-- Opening Marker --

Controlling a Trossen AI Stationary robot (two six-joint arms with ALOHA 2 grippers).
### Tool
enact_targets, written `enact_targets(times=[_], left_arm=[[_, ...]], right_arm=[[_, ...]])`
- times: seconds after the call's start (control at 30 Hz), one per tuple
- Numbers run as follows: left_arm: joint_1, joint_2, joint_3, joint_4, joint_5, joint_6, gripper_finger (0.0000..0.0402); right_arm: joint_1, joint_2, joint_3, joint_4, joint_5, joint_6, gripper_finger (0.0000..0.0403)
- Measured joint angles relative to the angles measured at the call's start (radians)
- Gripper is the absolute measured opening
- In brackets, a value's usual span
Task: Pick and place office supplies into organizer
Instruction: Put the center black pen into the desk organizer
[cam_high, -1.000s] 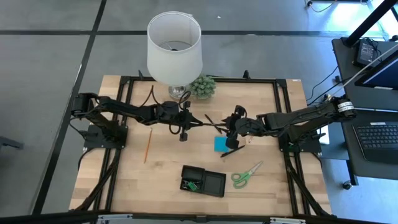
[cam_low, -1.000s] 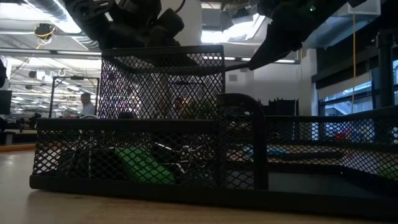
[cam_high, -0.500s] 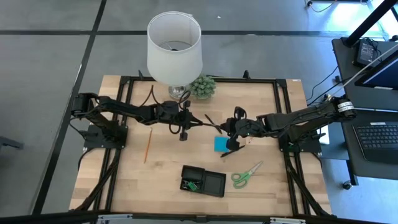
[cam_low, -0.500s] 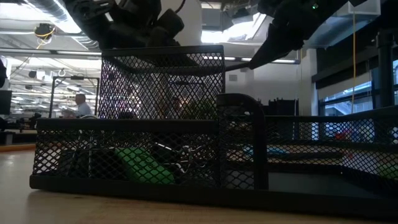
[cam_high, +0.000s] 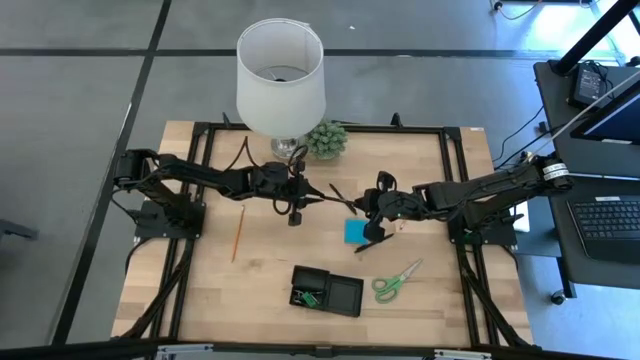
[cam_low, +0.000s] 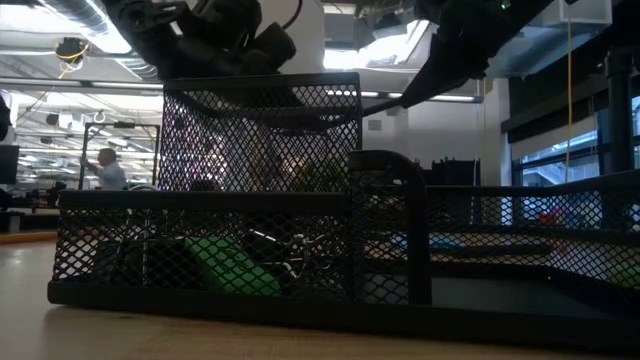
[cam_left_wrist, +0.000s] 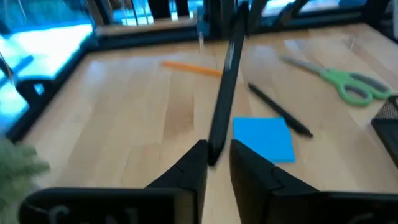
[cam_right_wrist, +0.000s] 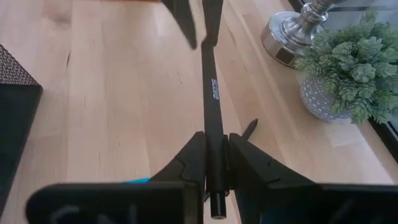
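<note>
- We judge the step in hand to be a hand-over of a black pen (cam_right_wrist: 210, 112) between the two arms, in the air above the middle of the worktop (cam_high: 210, 290).
- The right gripper (cam_right_wrist: 211, 163) has its fingers pressed onto the pen's barrel near one end, and the pen runs straight out ahead of them.
- The left gripper (cam_left_wrist: 217, 163) sits at the pen's other end. Its fingers look slightly spread around the tip, with a sliver of gap on one side, so we take it the pen hangs from the right grip alone.
- To do this well, only one arm should carry the pen at a time. The left fingers should stay parted until they have backed off along the pen's line, so the tip is not dragged sideways.
- The right arm then has a long, thin load held near one end, so we would swing it slowly. We would tip it down lengthwise into the organizer (cam_high: 345, 295), which lies near the worktop's front edge, well apart from both grippers.
- The pen is slim, matt black and straight, with small pale lettering midway along the barrel.
- In the high view the blue pad (cam_high: 354, 231) lies just beside the right gripper, with a second black pen (cam_high: 340, 192) loose beyond it.
- The green-handled scissors (cam_high: 397, 280) lie near the organizer's right end, and the orange pencil (cam_high: 238, 230) lies off towards the left arm.
</note>
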Motion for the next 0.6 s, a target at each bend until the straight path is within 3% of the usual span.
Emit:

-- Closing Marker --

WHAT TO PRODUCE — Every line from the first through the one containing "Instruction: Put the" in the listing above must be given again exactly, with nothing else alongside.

EXPECTED OUTPUT —
Controlling a Trossen AI Stationary robot (two six-joint arms with ALOHA 2 grippers).
### Tool
enact_targets, written `enact_targets(times=[_], left_arm=[[_, ...]], right_arm=[[_, ...]])`
- times: seconds after the call's start (control at 30 Hz), one per tuple
- Numbers run as follows: left_arm: joint_1, joint_2, joint_3, joint_4, joint_5, joint_6, gripper_finger (0.0000..0.0402); right_arm: joint_1, joint_2, joint_3, joint_4, joint_5, joint_6, gripper_finger (0.0000..0.0403)
- Measured joint angles relative to the angles measured at the call's start (radians)
- Gripper is the absolute measured opening
- In brackets, a value's usual span
Task: Pick and place office supplies into organizer
Instruction: Put the center black pen into the desk organizer

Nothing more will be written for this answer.